▸ Aim of the task:
Return verbatim every line from the first line of the data below to the line that contains "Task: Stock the", inclusive, and no further.
(Information shown)
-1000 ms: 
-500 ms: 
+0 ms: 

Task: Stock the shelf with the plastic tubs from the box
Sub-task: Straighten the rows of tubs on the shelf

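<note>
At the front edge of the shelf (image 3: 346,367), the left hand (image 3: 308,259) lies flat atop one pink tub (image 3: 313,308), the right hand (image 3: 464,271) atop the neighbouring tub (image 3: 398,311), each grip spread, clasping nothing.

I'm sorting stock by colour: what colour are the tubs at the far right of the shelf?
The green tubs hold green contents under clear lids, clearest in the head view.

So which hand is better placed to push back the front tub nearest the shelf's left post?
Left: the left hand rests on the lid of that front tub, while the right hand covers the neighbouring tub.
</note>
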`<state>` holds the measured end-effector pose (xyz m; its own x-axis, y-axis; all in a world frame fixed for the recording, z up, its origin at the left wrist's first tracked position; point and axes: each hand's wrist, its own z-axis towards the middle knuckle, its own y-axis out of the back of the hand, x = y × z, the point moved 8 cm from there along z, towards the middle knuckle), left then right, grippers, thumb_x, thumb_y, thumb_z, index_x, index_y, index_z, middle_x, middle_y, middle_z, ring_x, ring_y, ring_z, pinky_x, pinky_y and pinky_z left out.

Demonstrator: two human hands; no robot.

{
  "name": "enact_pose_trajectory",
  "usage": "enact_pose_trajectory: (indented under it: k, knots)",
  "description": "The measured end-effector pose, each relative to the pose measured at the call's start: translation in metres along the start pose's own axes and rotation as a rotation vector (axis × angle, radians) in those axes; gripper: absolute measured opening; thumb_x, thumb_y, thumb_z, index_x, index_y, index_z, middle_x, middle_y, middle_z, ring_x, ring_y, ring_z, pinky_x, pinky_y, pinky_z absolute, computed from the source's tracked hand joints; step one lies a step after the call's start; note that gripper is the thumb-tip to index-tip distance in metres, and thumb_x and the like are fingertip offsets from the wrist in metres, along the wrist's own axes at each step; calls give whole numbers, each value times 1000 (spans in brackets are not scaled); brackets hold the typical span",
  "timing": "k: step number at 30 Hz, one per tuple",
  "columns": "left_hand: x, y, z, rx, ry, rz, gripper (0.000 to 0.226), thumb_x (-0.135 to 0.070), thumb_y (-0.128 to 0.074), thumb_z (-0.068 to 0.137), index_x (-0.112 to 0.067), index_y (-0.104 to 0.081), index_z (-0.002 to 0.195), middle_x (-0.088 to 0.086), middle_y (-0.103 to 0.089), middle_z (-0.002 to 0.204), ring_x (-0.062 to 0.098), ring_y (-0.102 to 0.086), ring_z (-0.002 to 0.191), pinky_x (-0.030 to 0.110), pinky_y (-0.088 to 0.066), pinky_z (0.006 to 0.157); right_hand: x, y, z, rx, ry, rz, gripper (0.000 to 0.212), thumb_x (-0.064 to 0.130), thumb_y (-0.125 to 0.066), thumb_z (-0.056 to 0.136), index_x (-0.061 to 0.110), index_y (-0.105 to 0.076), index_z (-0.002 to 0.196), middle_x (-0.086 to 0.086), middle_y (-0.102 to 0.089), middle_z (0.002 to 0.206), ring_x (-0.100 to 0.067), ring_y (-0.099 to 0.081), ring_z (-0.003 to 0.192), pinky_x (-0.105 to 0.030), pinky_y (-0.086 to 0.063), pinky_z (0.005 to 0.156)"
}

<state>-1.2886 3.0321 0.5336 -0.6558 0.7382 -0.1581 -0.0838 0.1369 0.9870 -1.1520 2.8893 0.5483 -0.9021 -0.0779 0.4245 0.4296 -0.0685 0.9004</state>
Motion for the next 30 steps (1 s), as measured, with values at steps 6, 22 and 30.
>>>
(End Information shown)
▸ Task result:
-1000 ms: 
-500 ms: 
+0 ms: 

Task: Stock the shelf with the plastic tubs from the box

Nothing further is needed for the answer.